The inauguration on August 4, 2013 of Hassan Rouhani has raised expectations for progress, nearly 34 years after the United States broke diplomatic relations with Iran. Panelists discussed President Rouhani and his cabinet, the amount of leeway they are likely to receive from Supreme Leader Ayatollah Ali Khamenei, the prospects for U.S.-Iran reconciliation in the aftermath of Iran’s presidential elections, and possible solutions to the nuclear impasse.

On September 12, the South Asia Center of the Atlantic Council and the Middle East Program of the Woodrow Wilson International Center for Scholars held a meeting at the Atlantic Council with Haleh Esfandiari, Director of the Middle East Program; Robert Einhorn, Senior Fellow at the Brookings Institute; and Kenneth Katzman, Specialist for Middle East Affairs at the Congressional Research Service. The event was moderated by Barbara Slavin, Senior Fellow at the South Asia Center at the Atlantic Council.

Esfandiari started off the discussion by describing the contrast between President Hassan Rouhani and former Iranian President Mahmoud Ahmadinejad. Esfandiari described Rouhani as an “insider” and a skilled politician, whose government signals a return to normalcy in Iranian politics. Rouhani has been described as a moderate and a reformer, but also as a pragmatist who is open to dialogue with the United States. Unlike his predecessor, he appears to be serious about negotiating the nuclear issue and is open to making compromises. Esfandiari stressed that while Rouhani may deliver in terms of foreign policy, he must also deliver on domestic issues. For the majority of Iranian people, tackling domestic economic problems and easing social restrictions takes precedence over nuclear issues. Esfandiari continued, that even if strides are made towards U.S.-Iranian reconciliation, Rouhani must explain to the Iranian people that sanctions will not disappear overnight. She concluded by saying, “the international community must give Rouhani time and help him show that moderation produces results.”
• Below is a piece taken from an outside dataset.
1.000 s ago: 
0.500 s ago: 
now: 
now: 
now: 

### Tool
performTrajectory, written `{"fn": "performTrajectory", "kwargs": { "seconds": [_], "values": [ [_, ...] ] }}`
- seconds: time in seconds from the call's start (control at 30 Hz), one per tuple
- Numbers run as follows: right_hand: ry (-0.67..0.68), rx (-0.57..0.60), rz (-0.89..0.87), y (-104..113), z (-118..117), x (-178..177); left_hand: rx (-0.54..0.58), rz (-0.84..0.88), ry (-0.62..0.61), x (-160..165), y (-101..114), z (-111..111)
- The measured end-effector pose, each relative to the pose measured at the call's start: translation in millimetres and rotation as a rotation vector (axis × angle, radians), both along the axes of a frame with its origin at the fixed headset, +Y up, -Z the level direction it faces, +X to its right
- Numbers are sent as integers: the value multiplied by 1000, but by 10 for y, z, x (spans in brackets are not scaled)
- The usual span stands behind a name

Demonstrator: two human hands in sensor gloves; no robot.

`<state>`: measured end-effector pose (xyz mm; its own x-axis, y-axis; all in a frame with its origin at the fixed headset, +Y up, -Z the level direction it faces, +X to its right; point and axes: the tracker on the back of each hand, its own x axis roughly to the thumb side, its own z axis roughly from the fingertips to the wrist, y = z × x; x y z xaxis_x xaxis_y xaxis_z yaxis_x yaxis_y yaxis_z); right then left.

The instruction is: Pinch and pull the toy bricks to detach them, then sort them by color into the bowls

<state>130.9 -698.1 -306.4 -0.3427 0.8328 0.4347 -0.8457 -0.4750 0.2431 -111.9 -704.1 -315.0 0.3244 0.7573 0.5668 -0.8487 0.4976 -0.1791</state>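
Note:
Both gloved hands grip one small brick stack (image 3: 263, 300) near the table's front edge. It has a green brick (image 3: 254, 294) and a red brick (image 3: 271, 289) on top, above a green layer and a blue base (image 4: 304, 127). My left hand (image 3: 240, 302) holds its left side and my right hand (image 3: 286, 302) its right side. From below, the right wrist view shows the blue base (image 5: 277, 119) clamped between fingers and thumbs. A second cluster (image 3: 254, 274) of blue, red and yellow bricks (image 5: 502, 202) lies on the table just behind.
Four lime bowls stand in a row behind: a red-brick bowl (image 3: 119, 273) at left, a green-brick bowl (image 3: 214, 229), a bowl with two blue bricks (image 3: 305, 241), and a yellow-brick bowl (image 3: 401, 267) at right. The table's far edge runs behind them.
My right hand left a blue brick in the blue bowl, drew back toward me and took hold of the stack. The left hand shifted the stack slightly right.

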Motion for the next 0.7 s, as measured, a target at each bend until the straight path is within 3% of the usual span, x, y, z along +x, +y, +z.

Einhorn’s remarks focused on U.S.-Iran nuclear issues. The previous Iranian administration thought that they could weather the sanctions – even claiming that sanctions were “good” for Iran – and resisted all compromise in bilateral discussions. However, Einhorn described Iran’s new government as more realistic, as Rouhani realizes that the economy cannot be fixed without major sanctions relief, and that will not be possible until Iran moves forward with its nuclear negotiations. Einhorn believed that there is a prospect for genuine negotiation with Iran at this time. On the other hand, he cautioned that this does not mean the likelihood of success will be high. Iran’s main goals would be to 1) get sanctions removed; 2) ensure that their rights to enrichment for peaceful purposes are respected; and 3) pay the smallest price for their future nuclear prospects. Einhorn noted that Rouhani has already successfully launched a public diplomacy campaign by extending a Rosh Hashanah greeting via Twitter, agreeing to meet with the IAEA, and condemning the use of chemical weapons in Syria. Thus, Rouhani has taken steps toward preparing a more flexible and less-hostile environment for negotiations.

Katzman discussed the impact of sanctions on Iran’s economy. During his campaign, Rouhani ran on a platform of easing sanctions. Thus, it could be argued that the United States’ sanctions were “working”, because Rouhani has taken a more moderate approach to engaging with the West. Katzman described the ways in which the Iranian economy has suffered as a result of sanctions, noting that there has been a 40 percent drop in revenue from oil exports and that other countries have made “significant” cuts in purchases of Iranian oil in order to avoid U.S. penalties. However, Katzman noted that the United States has already eased sanctions on humanitarian-related activities by NGOs in Iran and on athletic exchanges between the United States and Iran. Thus, in response to Esfandiari, he argued that some sanctions can be reduced by executive order, which may pave the way for more goodwill between the United States and Iran.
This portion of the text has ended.